Desde que viu o quadro do pintor catarinense pela primeira vez, Ana Carolina diz ter sentido uma “vontade romântica de começar o Brasil de novo”. “Está muito esquisito”, analisa a realidade, admitindo que os brasileiros nos conhecemos muito pouco historicamente. “Escamoteamos tudo”, avalia a diretora, salientando que o longa, na verdade, é uma digressão, reflexão sobre o tema.
Ana Carolina sempre tenta fazer filmes sobre questões que a mobilizam. “Como é o país em que vivo? Não dá para postergar mais, essa é a questão que me mobiliza desde sempre”, garante. Há mais de uma década tentando filmar A primeira missa..., a diretora atribui a demora à complexidade do setor, que virou um “caminho de rato”.
“Mas isso se reflete em todas as áreas: navegação, ferrovia, tráfego, fronteira, desmatamento, contaminação das águas”, lista alguns dos problemas brasileiros, incluindo na relação o Porto de Paranaguá (PR), no qual estaria estacionado o tal caminhãozinho dela. Na opinião de Ana Carolina, no caso específico do cinema há até uma legislação própria, com engenharia e jurisprudência. “Mas o Brasil é deformado. Sempre fomos servidores de dois amos: servimos ao mercado e ao poder”, contesta.
CINEMA DE CICLOS Getúlio Vargas (1974), Mar de rosas (1978), Das tripas coração (1983), Sonho de valsa (1988), Amélia (1999) e Gregório de Mattos (2003) são os principais títulos da filmografia da diretora, que, durante um período, chegou a se dedicar à direção de óperas (Ariadne auf naxos, de 1988, e Salomé, de 2003), além de teatro (Fraldas da providência, de 1992).
“O cinema brasileiro vive de ciclos, que morrem claramente. Há sempre o recuar e o observar. Agora, por exemplo, é o ciclo do mercado. Ele é mutantis, o mesmo da pornochanchada dos anos 1970”, critica, acrescentando que o que dá dinheiro, atualmente, fica na vitrine. Nas poucas vezes em que teria ido ao cinema, nos últimos anos, Ana Carolina diz ter visto filmes interessantes como Central do Brasil, de Walter Salles; Durval Discos, de Ana Muylaert; Estômago, de Marcos Jorge; A música segundo Tom Jobim, de Nelson Pereira dos Santos, e, mais recentemente, Tatuagem, de Hilton Lacerda.
“Mas as coisas de que gosto não estão visíveis no momento”, desconversa, manifestando desejo de voltar a fazer ópera ou teatro, “que tenha comentário musical bom”. Cria da escola alemã, a diretora lembra ter tido boa formação musical desde a infância.

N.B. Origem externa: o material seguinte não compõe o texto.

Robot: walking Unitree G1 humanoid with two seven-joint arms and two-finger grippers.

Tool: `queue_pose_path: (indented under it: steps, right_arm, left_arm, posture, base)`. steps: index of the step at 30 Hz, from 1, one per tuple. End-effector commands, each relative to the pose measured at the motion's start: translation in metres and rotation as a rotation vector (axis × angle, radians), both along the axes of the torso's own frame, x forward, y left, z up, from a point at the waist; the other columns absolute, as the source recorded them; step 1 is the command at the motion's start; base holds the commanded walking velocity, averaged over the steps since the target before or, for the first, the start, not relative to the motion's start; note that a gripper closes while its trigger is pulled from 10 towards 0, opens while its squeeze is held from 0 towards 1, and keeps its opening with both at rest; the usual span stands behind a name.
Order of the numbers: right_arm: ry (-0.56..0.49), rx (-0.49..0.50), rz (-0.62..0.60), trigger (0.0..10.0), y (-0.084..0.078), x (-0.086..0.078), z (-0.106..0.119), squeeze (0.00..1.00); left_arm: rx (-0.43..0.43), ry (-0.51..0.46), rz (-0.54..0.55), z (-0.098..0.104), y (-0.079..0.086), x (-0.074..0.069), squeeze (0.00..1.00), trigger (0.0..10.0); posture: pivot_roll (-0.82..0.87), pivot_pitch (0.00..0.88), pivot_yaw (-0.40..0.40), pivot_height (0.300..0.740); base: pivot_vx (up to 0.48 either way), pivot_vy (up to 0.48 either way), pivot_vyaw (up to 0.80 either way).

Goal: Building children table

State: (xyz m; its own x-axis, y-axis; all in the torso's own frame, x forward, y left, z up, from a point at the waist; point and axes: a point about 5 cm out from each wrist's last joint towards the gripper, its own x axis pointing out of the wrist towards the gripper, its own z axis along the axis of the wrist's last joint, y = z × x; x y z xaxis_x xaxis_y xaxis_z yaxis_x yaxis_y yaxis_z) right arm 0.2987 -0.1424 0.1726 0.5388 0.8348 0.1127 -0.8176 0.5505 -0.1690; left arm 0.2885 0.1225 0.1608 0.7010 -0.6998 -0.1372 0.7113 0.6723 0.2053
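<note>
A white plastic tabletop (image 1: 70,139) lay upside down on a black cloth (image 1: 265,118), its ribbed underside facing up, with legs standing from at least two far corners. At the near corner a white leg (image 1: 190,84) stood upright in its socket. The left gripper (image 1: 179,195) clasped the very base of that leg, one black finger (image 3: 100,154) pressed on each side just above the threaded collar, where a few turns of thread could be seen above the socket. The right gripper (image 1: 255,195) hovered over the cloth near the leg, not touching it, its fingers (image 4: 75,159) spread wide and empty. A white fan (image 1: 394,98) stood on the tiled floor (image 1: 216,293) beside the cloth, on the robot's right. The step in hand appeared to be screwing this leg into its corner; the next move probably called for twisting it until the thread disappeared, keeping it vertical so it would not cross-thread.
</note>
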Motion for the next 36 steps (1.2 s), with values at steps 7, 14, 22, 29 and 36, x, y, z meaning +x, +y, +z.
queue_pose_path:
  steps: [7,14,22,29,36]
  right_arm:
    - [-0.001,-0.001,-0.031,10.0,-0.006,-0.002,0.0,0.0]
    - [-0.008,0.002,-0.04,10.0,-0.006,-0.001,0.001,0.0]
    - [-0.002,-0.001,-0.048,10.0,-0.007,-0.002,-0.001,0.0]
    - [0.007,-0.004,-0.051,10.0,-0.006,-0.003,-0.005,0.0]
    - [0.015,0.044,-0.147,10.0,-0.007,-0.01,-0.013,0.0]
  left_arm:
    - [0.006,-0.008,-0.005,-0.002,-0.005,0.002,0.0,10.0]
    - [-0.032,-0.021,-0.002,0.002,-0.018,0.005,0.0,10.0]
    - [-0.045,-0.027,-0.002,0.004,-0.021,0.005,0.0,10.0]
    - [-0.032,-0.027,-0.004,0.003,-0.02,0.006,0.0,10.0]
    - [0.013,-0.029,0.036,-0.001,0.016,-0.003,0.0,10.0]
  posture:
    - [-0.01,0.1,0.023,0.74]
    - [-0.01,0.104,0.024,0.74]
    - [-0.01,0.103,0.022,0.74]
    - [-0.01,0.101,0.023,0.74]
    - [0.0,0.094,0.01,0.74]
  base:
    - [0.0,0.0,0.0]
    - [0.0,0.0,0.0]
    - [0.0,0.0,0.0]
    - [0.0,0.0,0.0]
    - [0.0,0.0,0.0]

Mas, como em sua opinião toda criação está obstruída no Brasil, “fica difícil reagir”. “Se você parar para pensar que Eleazar de Carvalho (1912-1996) foi mestre dos grandes maestros contemporâneos – Claudio Abbado (1933-2014), Zubin Meta e Seiji Ozawa – e morreu anônimo em São Paulo, lutando para ensaiar sua orquestra, fica difícil”, conclui, decepcionada.
DIGITAL Se já no roteiro do longa-metragem havia uma equipe tentando filmar a primeira missa no Brasil, por que não transportar a ação do longa para um estúdio, diante da crise econômica? Primeiro filme digital de Ana Carolina, A primeira missa no Brasil ou tristes tropeços, enganos e urucum reproduziu a exuberância da mata atlântica em pleno estúdio, como se fosse a costa da Bahia, graças ao trabalho do artista Valdy Lopes JN. “Ele entendeu muito bem o que queríamos e o resultado é lindo. Parece mata atlântica”, diz a diretora, que filmou o longa em apenas três semanas, em São Paulo.
TRÊS PERGUNTAS PARA...
. Ana Carolina
. cineasta
Que público você espera atingir com A primeira missa no Brasil ou tristes tropeços, enganos e urucum?
Tenho um público cativo ao longo de todos esses anos. A fatia acadêmica, dos 18 anos aos 30 anos, e a turma dos coroas, dos 40 aos 60.
Além do aspecto histórico, na trama você tece crítica ferrenha ao fazer cinematográfico brasileiro. Afinal, por que continuar fazendo cinema no Brasil?
Crítica é para viabilizar, não para destruir. Cinema é a coisa mais importante das nossas vidas.
Até que ponto a tecnologia digital, que você utiliza pela primeira vez, contribui para o desenvolvimento da sétima arte?
A sétima arte se alimenta também de tecnologia.